Professor Villazor teaches, researches, and writes in the areas of immigration and citizenship law, property law, Asian Americans and the law, equal protection law, Immigration Law, Estates in Land and Future Interests, and Critical Race Theory, Her research agenda explores legal structures and systems that determine membership and sense of belonging in the United States.

She has taught critical race theory many times since she began teaching in 2006.

“We know that there are racial inequities, what are we going to do about it. Critical Race Theory asks those questions. We’re critiquing the law by taking a step back and say ‘Well, who passed these laws? What were they thinking at the time? And then what impact did it have when they passed these laws,” she explained. “And we can see through CRT that the law has not been neutral, the law has led to the subordination of people of color, of women, of immigrants, and then the next question is what do we do about it?”

However, due to misinformation, disinformation, and the proliferation of fake news, the concept of critical race theory became highly politicized.
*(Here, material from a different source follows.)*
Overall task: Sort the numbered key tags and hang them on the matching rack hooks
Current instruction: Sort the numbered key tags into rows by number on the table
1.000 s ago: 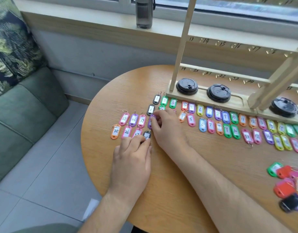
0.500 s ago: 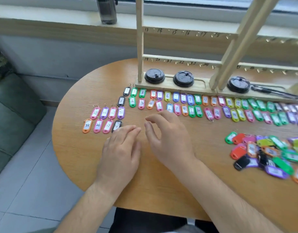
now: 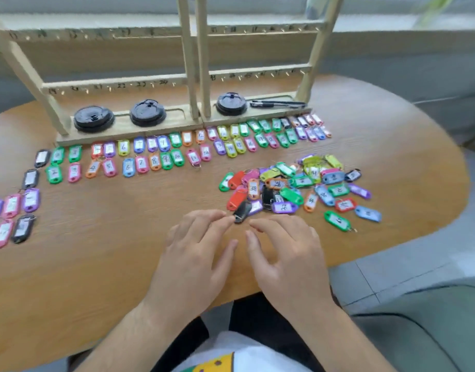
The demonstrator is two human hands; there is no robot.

When she sees in the news these parents who are protesting outside of school boards saying ‘don’t teach CRT to my children,’ she is in disbelief.

“First I was thinking, are they even teaching that, because that’s great if they are. And if they are teaching that, then that’s just wonderful because the history of the United States is not some glorious history as we know it,” she said. “The Philippines was colonized, Filipinos were denied citizenship, nobody knows it and critical race theory unearthed all that and says this is part of our history, and it’s important for our children to know it, or that to be taught in college and law school.”

Giving back

“I never thought I would become a dean, I just wanted to be a law professor. I also didn’t think I could become a law professor but I had mentors in law school,” she shared. “I’m an immigrant, and it’s not easy to be an immigrant, anywhere, particularly in the United States so in seeing from my own personal experience, my parents and other people around me, I’ve seen the role of law in shaping, all of those experiences.”

She is thankful to everyone who gave her a chance and opened doors for her. Without the women law professors, she wouldn’t have thought about pursuing what would become her vocation, and they gave her that impetus, served as her references, and then helped her to get the Human Rights fellowship at Columbia.

At Columbia, she had other mentors who then vouched for her and helped her to get her first teaching job.

“And so I think my path shows that it really does take a village to believe in you to help you and to lead, to help get you someplace. My goal now, I’m committed to helping college and high school students who think about becoming a lawyer. It’s my way of giving back,” she said.

“I would not be where I am today without my family. My husband is also a lawyer and so he and I have to make sure that we support each other’s careers,” she added.

Aside from the deanship. Professor Villazor is also busy with her current research projects which examine the extent to which states, cities, churches, and non-state actors such as universities and churches provide “sanctuary” to undocumented immigrants and refugees.

She is also working on two book projects: one on Asian Pacific Americans and the Law (forthcoming at NYU Press) and the other on Property Law and Race (forthcoming at Carolina Academic Press).

To de-stress, she gets together with friends who are not lawyers, because “it’s just fun to be able to hang out with others and not talk about the law”. She sometimes plays the ukulele. And of course, the occasional karaoke.

“I mean, you know, how could you not do karaoke?” she said.